▶ **Problem requirements**
The count of lines below that include the string "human" is the whole answer.

▶ **Task input**
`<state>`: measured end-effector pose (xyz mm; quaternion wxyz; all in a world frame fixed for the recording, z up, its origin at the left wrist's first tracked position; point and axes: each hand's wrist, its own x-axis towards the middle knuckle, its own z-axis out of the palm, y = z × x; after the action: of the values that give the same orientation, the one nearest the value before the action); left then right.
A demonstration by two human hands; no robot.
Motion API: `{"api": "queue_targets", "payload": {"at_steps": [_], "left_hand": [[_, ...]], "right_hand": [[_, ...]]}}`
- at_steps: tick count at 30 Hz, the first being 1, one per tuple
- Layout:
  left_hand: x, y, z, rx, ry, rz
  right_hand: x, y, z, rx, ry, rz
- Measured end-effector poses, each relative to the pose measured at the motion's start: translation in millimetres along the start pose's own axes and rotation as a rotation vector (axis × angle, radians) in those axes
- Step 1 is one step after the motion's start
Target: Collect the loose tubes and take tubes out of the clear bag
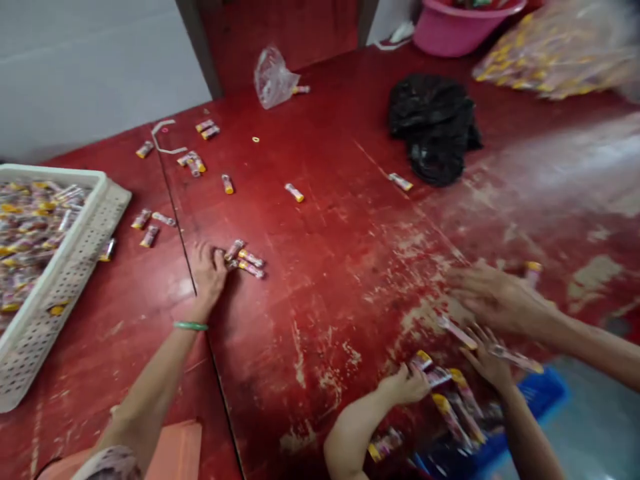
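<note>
Just at three o'clock of the left hand [208, 272], touching its thumb side, a small cluster of wrapped packets [253, 259] lay on the red bench [320, 300]. The uppermost packet's long axis ran from seven to one o'clock; the two beside it ran ten to four, yellow ends towards ten. All were short and slim, in shiny clear film with pinkish-purple print; that print was too blurred to read, brand included. The left grip was loosely spread, pinching nothing visible. A lone packet [295, 193] at one o'clock of the cluster pointed its yellow end towards four. At nine o'clock stood a white crate [65, 293] full of similar packets. Whether the blurred hand [493, 293] around three o'clock was the person's right, and its grip, I could not tell.
</note>
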<state>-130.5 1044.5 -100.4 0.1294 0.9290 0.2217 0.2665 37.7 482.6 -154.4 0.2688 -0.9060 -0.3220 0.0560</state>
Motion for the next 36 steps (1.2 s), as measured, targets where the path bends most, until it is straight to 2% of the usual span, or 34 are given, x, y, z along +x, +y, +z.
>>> {"api": "queue_targets", "payload": {"at_steps": [1, 3, 4, 6, 8, 11, 15, 19, 21, 23, 26, 29, 32, 34, 36], "left_hand": [[16, -35, -11.9, 0.083, -0.013, -0.037], [35, -86, -29.0, 0.198, -0.057, -0.058], [40, -103, -34.0, 0.230, -0.063, -0.071], [43, -122, -37.1, 0.257, -0.057, -0.114], [43, -129, -34.1, 0.265, -0.040, -0.162], [46, -134, -27.9, 0.292, 0.020, -0.222], [62, -144, -25.1, 0.338, 0.113, -0.364], [85, -157, -24.1, 0.334, 0.122, -0.476], [92, -162, -23.4, 0.324, 0.116, -0.492], [94, -165, -23.0, 0.321, 0.099, -0.484], [93, -165, -22.7, 0.334, 0.076, -0.468], [91, -162, -22.2, 0.341, 0.036, -0.446], [90, -160, -22.1, 0.342, -0.018, -0.393], [91, -161, -23.3, 0.314, -0.070, -0.290], [93, -165, -25.2, 0.256, -0.141, -0.145]], "right_hand": [[50, -12, 9, 0.041, -0.015, -0.056], [149, -45, 36, 0.035, 0.081, -0.035], [192, -66, 53, 0.034, 0.106, -0.040], [263, -108, 89, 0.007, 0.145, -0.046], [310, -145, 122, -0.060, 0.133, -0.063], [355, -187, 158, -0.123, 0.120, -0.098], [425, -237, 187, -0.057, 0.170, -0.159], [527, -304, 212, 0.116, 0.268, -0.291], [576, -338, 223, 0.183, 0.261, -0.292], [613, -368, 235, 0.234, 0.218, -0.272], [640, -400, 253, 0.279, 0.139, -0.289], [636, -414, 269, 0.277, 0.066, -0.353], [603, -408, 271, 0.213, -0.051, -0.539], [566, -400, 264, 0.145, -0.155, -0.701], [519, -392, 255, 0.050, -0.225, -0.797]]}}
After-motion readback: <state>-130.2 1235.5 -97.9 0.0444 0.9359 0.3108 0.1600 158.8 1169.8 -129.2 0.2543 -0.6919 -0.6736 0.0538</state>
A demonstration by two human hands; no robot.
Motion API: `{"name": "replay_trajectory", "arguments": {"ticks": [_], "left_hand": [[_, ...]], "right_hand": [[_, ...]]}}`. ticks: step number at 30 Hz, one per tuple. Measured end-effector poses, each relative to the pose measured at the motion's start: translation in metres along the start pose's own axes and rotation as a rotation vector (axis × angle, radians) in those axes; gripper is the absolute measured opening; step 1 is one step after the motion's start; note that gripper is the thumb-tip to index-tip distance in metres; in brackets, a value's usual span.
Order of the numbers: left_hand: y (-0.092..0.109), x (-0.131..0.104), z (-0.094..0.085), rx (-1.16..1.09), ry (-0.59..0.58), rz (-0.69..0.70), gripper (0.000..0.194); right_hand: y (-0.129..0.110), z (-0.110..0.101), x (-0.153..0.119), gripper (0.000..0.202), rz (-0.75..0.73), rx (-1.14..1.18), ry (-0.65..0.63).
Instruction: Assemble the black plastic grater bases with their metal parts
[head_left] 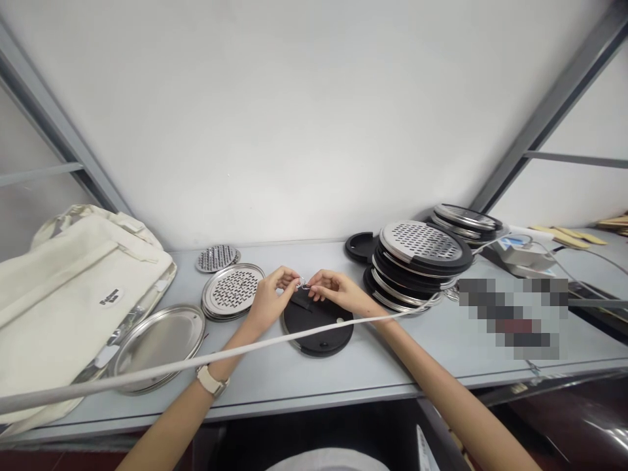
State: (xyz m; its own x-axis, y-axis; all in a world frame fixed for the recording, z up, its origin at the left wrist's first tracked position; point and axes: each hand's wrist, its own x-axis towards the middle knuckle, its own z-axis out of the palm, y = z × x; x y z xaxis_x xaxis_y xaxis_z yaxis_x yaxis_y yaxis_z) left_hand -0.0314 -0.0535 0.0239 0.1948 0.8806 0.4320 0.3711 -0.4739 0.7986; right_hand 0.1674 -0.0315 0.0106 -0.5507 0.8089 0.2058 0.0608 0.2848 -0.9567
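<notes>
My left hand point(275, 294), with a watch on its wrist, is closed in a pinch on a small shiny metal ring point(302, 282). Facing it, the fingertips of my right hand point(338, 292) are pinched together around a small dark piece beside the ring; its kind is too small to make out. Both hands hover over the far edge of a round black disc point(321, 335) lying on the table. On that disc rests a small flat black piece point(303, 298), partly behind my fingers.
Perforated steel discs point(234, 289) and a plain round steel tray point(161, 343) lie left, beside a cream bag point(93, 275). Stacked black and steel discs point(417, 261) stand right. A white cable point(275, 341) crosses in front, over my forearms. A grey box point(524, 252) sits farther right.
</notes>
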Motion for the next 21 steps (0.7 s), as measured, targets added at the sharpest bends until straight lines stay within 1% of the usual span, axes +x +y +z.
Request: {"name": "replay_trajectory", "arguments": {"ticks": [7, 13, 21], "left_hand": [[0.0017, -0.0028, 0.0026, -0.099, -0.056, -0.015, 0.016], [0.0001, -0.0031, 0.0036, -0.111, -0.048, -0.024, 0.018], [0.0003, -0.0039, 0.0045, -0.077, -0.049, -0.003, 0.016]], "right_hand": [[-0.0074, 0.0035, -0.003, 0.031, -0.024, -0.034, 0.018], [-0.0099, 0.0054, -0.0033, 0.032, -0.028, -0.049, 0.043], [-0.008, 0.0047, -0.0024, 0.028, -0.028, 0.074, 0.029]]}}
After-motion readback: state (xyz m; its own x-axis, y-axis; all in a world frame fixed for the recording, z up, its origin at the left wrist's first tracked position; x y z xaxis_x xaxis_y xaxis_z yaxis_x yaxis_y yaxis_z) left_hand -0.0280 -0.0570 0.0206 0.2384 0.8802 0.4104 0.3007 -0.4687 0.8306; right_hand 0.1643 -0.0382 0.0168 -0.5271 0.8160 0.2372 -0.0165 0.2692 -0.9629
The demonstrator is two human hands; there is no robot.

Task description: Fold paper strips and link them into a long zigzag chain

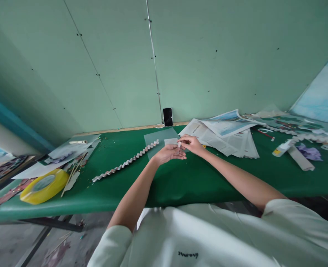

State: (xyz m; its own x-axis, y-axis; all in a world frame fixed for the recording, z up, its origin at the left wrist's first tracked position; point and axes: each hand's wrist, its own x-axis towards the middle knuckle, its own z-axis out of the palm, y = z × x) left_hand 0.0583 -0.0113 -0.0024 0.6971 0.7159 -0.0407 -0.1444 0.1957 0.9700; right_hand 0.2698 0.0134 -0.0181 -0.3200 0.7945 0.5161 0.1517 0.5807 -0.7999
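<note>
Over the middle of the table, my left hand (169, 154) is turned partly palm up and holds a small folded strip of white paper (179, 145) by its fingertips. My right hand (191, 143) pinches the same strip from the other side, its fingers closed. A zigzag chain of folded paper (127, 162) lies slantwise on the table to the left of my hands. Just behind them are a translucent sheet (152, 139) and a small white piece of paper (170, 141). The finer folds of the strip are too small to make out.
A phone (167, 116) leans on the wall behind the green table (197, 178). Newspaper sheets (244, 144) lie right of my hands. Farther right are a glue bottle (281, 148) and purple crumpled paper (310, 152). A yellow tape roll (32, 192) and thin sticks (72, 174) lie left.
</note>
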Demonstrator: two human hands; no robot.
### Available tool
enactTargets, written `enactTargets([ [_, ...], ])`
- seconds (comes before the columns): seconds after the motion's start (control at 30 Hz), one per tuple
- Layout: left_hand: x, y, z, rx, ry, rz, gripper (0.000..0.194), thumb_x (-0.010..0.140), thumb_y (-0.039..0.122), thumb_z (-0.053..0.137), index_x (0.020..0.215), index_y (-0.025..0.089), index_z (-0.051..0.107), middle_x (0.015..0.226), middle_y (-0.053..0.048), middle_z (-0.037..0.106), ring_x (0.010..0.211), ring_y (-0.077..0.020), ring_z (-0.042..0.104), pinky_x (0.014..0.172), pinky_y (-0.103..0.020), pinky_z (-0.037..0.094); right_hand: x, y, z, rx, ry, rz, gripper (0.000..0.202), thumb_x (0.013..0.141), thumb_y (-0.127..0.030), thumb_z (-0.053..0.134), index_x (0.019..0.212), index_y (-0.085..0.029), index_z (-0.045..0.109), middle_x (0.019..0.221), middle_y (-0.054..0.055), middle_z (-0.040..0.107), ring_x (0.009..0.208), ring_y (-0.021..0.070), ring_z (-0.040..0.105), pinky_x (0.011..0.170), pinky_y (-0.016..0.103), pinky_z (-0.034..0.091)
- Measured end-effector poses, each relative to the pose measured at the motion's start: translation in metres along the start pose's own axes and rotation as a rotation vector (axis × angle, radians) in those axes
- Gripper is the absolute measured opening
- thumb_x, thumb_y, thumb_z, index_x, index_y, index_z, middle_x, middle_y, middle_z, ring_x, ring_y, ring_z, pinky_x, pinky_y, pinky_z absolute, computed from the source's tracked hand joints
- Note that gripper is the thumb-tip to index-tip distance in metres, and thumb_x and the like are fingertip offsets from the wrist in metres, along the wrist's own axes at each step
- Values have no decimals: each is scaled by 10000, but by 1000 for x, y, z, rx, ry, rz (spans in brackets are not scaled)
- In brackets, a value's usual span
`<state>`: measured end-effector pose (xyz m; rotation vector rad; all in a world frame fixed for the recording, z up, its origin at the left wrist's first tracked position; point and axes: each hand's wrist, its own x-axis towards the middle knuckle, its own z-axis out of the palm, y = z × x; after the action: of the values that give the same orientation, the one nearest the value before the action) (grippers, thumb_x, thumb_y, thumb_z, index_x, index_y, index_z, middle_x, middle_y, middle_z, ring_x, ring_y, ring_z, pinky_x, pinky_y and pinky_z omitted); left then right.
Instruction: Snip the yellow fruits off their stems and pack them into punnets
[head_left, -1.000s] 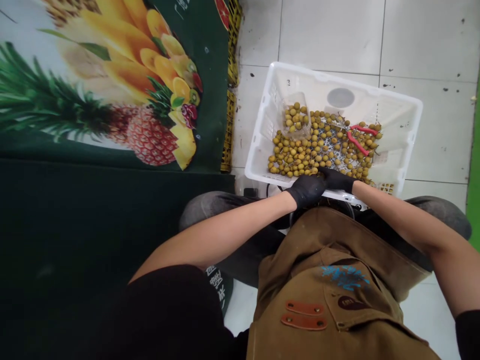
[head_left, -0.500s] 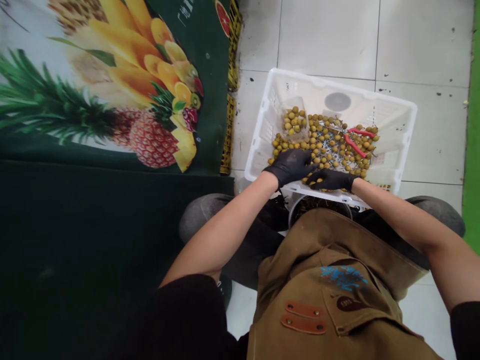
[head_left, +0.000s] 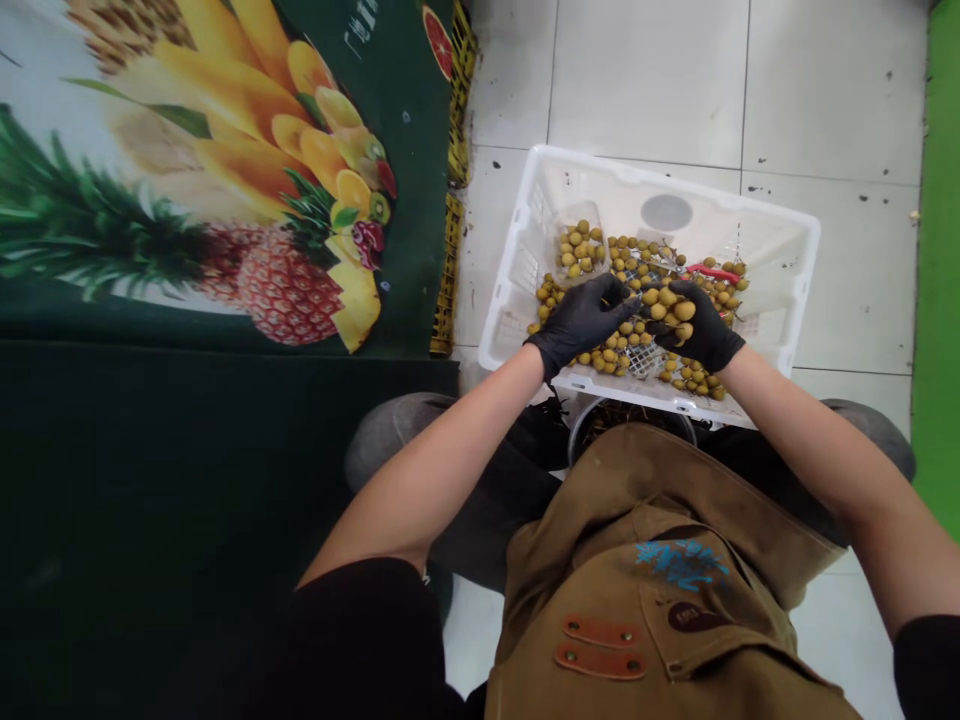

▶ **Result of this exercise**
4